> [TASK DIRECTIONS] Retype, word for word, each line between the lines holding "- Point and" and "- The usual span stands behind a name", inclusive, and leave the rest of the data alone.

Collected data:
=====
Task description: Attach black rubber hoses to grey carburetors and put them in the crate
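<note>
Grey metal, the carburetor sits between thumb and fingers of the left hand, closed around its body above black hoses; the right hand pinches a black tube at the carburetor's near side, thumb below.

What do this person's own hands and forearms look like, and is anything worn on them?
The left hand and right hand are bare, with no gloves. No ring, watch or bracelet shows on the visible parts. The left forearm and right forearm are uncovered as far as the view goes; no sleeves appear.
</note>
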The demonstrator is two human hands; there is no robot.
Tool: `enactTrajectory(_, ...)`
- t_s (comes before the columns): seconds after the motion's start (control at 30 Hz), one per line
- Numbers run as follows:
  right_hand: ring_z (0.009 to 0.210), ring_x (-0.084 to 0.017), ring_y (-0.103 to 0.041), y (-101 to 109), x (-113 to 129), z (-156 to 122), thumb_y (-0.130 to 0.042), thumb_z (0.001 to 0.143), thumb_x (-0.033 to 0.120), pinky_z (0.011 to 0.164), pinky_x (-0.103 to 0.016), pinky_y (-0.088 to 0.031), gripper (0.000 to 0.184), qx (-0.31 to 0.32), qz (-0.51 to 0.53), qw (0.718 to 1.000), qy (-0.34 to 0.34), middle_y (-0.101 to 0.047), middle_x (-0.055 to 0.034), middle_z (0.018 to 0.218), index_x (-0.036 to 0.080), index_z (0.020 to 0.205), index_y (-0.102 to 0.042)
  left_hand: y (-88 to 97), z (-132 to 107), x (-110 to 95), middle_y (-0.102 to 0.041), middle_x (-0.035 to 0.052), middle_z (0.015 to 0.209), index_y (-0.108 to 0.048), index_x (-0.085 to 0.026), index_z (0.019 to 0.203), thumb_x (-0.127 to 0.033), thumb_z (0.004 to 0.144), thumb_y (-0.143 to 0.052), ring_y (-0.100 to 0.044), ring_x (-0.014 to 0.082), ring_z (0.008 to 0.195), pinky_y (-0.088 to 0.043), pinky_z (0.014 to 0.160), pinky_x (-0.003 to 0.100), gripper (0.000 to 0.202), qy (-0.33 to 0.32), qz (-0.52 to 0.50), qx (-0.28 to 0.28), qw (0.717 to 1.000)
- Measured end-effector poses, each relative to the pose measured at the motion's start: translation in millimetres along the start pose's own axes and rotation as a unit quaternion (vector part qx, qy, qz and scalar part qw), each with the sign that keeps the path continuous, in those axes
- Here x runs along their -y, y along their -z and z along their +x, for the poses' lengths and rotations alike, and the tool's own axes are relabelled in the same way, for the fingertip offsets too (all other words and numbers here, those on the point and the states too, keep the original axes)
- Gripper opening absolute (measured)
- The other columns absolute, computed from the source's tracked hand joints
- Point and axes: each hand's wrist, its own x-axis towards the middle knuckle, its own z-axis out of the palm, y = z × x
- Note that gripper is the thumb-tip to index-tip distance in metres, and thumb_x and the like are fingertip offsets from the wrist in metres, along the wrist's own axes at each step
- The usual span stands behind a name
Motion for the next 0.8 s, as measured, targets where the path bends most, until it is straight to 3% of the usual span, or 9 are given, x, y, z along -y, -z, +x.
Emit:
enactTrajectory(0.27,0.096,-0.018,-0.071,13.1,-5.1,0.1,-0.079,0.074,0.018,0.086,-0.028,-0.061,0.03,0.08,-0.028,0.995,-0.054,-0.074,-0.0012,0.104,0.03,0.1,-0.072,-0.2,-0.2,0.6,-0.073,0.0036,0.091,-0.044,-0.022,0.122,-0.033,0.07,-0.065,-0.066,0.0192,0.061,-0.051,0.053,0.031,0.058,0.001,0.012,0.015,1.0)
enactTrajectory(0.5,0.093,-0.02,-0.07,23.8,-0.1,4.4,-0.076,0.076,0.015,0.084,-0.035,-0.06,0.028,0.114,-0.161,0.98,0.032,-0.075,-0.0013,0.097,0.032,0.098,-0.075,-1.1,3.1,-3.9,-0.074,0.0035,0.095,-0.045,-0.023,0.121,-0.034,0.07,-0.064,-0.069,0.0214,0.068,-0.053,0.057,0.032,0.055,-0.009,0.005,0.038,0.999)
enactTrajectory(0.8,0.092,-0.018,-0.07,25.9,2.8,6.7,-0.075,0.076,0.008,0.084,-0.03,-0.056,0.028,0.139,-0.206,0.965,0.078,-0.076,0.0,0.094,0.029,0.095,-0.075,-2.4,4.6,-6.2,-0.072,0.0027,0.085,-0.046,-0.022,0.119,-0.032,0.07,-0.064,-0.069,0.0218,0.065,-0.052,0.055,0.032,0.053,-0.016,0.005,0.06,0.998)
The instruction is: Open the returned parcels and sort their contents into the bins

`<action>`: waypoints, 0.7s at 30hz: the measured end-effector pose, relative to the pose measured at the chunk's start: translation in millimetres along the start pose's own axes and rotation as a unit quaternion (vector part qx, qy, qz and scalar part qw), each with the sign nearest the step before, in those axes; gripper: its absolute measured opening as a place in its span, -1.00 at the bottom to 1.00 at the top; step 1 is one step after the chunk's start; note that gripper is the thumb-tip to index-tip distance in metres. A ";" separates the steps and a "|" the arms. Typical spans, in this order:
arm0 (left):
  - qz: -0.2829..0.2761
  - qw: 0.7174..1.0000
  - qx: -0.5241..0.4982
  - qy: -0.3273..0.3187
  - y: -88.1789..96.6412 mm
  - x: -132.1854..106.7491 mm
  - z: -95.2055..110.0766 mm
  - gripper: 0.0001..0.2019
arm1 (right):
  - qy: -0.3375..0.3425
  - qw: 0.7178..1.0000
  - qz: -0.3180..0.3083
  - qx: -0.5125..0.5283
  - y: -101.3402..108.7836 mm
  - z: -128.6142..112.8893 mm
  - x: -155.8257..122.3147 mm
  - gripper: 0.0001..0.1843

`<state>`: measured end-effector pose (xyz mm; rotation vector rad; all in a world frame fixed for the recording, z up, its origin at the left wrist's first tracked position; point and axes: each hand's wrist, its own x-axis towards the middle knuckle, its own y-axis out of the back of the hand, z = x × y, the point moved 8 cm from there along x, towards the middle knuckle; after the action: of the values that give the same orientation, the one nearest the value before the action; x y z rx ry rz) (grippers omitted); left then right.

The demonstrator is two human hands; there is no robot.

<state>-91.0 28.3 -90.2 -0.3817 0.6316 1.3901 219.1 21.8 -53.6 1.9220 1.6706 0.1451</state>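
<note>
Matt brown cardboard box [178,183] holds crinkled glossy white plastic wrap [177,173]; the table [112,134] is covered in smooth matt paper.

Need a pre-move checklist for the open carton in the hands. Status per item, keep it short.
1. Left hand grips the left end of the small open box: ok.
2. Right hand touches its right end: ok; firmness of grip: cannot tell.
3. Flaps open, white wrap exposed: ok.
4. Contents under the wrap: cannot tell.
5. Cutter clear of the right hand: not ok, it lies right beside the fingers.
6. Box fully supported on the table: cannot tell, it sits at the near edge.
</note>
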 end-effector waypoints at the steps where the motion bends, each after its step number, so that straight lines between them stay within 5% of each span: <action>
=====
> [EXERCISE SOLUTION]
- Point and axes: each hand's wrist, its own x-axis towards the middle knuckle, its own z-axis out of the palm, y = z × x
- Note that gripper is the thumb-tip to index-tip distance in metres, and thumb_x and the like are fingertip offsets from the wrist in metres, along the wrist's own axes at each step
- The usual span stands behind a name

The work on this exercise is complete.